Beginning with the line where "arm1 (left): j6" appears, retype every remaining line of the data below, both the first and last included.
%%
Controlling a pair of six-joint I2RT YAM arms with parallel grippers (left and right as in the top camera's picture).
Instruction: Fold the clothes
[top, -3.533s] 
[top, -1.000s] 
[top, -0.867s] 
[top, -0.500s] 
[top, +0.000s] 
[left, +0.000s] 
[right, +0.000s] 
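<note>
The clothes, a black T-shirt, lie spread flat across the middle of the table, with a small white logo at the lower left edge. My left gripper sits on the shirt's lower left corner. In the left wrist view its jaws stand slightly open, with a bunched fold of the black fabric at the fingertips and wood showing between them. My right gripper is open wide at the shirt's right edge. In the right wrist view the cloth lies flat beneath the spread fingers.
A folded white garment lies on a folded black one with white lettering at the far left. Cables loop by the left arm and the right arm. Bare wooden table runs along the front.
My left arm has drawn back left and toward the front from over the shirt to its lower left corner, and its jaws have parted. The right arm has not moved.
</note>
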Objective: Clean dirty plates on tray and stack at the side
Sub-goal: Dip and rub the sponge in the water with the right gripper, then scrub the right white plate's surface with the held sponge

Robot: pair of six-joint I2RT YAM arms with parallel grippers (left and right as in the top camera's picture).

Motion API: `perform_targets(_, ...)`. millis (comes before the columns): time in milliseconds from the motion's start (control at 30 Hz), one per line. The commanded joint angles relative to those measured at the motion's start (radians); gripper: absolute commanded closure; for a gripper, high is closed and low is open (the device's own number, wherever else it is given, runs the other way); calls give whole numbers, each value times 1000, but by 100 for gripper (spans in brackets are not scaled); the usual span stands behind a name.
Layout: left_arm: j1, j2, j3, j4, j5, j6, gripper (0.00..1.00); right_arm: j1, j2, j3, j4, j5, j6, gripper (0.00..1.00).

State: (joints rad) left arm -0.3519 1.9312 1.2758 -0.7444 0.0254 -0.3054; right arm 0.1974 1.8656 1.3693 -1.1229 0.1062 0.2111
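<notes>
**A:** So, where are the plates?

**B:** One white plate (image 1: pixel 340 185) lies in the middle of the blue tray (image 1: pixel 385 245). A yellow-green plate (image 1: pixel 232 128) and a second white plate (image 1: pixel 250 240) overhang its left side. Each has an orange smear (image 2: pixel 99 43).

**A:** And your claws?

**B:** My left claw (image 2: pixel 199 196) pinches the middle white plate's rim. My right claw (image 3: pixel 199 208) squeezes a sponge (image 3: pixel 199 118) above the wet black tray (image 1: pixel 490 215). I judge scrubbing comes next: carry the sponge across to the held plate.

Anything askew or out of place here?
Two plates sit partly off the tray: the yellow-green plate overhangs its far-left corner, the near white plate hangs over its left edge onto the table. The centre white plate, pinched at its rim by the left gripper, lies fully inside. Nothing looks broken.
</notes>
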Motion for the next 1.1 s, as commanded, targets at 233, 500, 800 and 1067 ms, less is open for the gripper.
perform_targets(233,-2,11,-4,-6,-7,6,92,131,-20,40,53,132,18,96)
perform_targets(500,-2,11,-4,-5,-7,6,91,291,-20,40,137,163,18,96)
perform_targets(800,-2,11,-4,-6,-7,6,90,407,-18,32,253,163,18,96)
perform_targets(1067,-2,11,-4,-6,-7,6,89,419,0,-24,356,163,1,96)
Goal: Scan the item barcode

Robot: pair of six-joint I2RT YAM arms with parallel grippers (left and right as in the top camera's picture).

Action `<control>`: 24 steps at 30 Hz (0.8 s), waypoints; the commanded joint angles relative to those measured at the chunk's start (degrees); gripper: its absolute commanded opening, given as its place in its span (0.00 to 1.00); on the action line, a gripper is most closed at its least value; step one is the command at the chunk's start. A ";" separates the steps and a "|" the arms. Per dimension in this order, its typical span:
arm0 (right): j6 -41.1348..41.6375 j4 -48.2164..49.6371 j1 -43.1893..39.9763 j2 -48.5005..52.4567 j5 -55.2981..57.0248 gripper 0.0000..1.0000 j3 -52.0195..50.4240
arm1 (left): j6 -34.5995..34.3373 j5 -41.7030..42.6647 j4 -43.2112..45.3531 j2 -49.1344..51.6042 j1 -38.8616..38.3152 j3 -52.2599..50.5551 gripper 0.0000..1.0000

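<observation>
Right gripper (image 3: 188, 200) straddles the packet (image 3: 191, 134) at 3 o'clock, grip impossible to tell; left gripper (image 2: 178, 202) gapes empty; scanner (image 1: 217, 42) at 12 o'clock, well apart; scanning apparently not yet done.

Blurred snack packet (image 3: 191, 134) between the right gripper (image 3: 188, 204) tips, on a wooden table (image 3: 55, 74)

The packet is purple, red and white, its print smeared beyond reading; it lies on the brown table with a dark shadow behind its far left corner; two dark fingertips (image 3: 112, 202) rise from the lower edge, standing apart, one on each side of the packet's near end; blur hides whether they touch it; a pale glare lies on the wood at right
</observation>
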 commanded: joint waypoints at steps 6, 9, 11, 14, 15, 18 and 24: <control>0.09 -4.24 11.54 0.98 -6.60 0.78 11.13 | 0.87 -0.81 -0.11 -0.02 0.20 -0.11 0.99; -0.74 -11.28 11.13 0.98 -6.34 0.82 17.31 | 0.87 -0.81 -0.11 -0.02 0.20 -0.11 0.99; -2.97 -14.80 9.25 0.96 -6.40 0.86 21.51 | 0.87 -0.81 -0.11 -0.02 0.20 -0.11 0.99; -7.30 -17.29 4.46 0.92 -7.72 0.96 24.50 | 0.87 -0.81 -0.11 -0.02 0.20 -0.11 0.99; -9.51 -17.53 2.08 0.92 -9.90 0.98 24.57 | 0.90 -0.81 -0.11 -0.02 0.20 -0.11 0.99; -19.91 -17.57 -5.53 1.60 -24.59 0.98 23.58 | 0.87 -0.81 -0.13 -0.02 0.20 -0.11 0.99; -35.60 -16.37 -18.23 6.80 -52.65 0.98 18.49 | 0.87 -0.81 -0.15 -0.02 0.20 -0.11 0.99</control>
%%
_Solution for this task_
arm1 (left): j6 -34.5995..34.3373 j5 -41.7030..42.6647 j4 -43.2112..45.3531 j2 -49.1344..51.6042 j1 -38.8616..38.3152 j3 -52.2599..50.5551 gripper 0.0000..1.0000

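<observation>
Right gripper (image 3: 188, 200) straddles the packet (image 3: 191, 134) at 3 o'clock, grip impossible to tell; left gripper (image 2: 178, 202) gapes empty; scanner (image 1: 217, 42) at 12 o'clock, well apart; scanning apparently not yet done.

Blurred snack packet (image 3: 191, 134) between the right gripper (image 3: 188, 204) tips, on a wooden table (image 3: 55, 74)

The packet is purple, red and white, its print smeared beyond reading; it lies on the brown table with a dark shadow behind its far left corner; two dark fingertips (image 3: 112, 202) rise from the lower edge, standing apart, one on each side of the packet's near end; blur hides whether they touch it; a pale glare lies on the wood at right
</observation>
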 commanded: joint waypoints at steps 6, 9, 11, 14, 15, 18 and 24: <control>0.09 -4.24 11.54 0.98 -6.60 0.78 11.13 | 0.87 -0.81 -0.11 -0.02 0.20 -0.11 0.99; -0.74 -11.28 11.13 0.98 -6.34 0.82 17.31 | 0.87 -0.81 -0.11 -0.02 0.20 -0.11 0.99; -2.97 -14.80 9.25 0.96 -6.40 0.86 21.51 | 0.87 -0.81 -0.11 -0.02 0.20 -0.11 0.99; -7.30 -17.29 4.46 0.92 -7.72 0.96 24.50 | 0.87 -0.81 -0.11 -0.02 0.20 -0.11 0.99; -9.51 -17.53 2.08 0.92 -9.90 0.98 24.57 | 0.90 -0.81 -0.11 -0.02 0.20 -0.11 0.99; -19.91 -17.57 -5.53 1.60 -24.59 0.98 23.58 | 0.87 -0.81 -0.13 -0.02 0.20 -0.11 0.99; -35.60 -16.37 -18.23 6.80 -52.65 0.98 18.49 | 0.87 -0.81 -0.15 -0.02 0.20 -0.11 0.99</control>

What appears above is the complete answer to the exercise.